[[ Information provided open ]]
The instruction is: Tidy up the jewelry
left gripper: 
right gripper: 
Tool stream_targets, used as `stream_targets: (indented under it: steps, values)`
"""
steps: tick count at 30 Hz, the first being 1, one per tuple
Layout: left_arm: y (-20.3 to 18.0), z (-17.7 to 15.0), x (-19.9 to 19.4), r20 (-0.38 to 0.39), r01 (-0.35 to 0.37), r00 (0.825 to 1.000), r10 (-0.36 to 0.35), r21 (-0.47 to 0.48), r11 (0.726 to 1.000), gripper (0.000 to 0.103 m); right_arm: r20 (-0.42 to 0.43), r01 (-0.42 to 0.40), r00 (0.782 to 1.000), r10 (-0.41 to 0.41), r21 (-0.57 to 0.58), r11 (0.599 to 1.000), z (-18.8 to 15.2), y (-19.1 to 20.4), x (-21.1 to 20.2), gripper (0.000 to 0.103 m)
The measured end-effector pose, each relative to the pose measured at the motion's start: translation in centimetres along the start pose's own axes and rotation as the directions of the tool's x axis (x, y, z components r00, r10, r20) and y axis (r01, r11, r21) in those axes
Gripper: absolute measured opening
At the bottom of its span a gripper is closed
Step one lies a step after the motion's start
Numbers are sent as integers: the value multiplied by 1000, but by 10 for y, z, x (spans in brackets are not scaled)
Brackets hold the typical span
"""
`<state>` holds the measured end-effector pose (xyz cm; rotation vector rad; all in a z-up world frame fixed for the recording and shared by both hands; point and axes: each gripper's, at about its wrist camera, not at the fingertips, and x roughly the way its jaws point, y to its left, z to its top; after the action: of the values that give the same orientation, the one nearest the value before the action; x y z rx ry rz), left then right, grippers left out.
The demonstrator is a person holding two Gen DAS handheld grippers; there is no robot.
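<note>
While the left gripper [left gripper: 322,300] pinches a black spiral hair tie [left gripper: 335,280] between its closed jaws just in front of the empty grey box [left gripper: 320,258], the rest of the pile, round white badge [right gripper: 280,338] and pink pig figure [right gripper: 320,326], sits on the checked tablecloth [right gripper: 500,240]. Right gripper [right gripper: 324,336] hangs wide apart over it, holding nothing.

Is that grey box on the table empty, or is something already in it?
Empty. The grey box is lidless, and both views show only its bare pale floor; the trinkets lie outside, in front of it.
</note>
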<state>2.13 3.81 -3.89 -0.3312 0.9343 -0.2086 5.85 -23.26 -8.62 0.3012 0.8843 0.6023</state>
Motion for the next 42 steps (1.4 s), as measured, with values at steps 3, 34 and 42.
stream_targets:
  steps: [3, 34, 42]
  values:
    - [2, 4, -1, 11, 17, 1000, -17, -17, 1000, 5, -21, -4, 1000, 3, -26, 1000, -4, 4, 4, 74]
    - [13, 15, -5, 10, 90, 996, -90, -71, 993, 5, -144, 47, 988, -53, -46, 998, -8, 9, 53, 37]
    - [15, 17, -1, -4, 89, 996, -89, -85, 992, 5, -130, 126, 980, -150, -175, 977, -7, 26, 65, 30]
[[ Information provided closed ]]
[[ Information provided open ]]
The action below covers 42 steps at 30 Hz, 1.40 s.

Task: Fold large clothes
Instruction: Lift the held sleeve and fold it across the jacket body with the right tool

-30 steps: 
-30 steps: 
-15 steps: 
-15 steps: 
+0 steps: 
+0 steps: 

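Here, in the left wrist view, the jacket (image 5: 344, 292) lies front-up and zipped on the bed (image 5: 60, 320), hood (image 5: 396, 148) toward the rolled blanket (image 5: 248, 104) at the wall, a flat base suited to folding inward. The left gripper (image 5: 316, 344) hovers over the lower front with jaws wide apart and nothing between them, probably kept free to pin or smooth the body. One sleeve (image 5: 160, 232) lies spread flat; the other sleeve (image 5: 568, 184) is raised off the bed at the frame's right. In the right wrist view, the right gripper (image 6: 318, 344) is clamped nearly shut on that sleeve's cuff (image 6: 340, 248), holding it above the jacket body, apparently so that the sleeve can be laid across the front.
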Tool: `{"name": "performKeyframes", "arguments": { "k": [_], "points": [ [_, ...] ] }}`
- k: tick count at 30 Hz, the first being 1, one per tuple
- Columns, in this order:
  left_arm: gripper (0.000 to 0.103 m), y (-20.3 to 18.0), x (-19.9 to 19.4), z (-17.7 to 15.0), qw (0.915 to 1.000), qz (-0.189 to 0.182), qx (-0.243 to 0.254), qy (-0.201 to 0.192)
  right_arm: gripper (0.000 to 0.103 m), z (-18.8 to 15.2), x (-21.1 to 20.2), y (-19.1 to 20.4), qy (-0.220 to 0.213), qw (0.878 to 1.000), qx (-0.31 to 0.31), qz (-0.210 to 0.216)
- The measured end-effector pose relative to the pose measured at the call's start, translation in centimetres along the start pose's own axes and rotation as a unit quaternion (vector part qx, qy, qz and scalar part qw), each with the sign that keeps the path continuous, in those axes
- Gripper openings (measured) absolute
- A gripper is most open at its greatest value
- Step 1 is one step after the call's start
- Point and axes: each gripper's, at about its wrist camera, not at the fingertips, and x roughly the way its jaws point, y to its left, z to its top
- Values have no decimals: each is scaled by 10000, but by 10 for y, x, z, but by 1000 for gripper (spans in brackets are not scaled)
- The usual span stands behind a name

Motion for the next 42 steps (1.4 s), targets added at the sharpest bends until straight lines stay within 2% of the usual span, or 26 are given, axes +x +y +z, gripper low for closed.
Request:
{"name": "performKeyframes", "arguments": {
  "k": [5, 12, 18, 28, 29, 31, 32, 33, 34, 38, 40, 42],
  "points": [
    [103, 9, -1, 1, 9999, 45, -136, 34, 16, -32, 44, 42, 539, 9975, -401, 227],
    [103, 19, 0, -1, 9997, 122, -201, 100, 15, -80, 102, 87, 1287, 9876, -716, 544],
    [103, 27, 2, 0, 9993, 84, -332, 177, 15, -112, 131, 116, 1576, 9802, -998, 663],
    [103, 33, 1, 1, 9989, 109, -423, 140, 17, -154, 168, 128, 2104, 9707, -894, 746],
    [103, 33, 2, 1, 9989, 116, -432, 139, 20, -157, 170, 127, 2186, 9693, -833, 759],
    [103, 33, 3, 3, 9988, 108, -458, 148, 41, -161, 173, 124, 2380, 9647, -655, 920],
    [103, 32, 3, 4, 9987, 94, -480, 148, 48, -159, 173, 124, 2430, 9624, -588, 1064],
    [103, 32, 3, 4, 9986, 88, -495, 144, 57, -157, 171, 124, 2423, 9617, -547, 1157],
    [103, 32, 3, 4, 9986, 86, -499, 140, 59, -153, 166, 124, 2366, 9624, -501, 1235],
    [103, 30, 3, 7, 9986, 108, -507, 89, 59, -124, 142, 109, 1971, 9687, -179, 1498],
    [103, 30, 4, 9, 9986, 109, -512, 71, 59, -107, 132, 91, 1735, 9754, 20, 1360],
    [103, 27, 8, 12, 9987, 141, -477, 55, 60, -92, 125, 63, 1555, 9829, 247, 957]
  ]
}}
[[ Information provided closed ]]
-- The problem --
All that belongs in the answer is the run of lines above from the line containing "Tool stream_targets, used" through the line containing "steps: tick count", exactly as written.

-- Output for this task --
Tool stream_targets, used as `stream_targets: (indented under it: steps, values)`
"""
steps: tick count at 30 Hz, the first being 1, one per tuple

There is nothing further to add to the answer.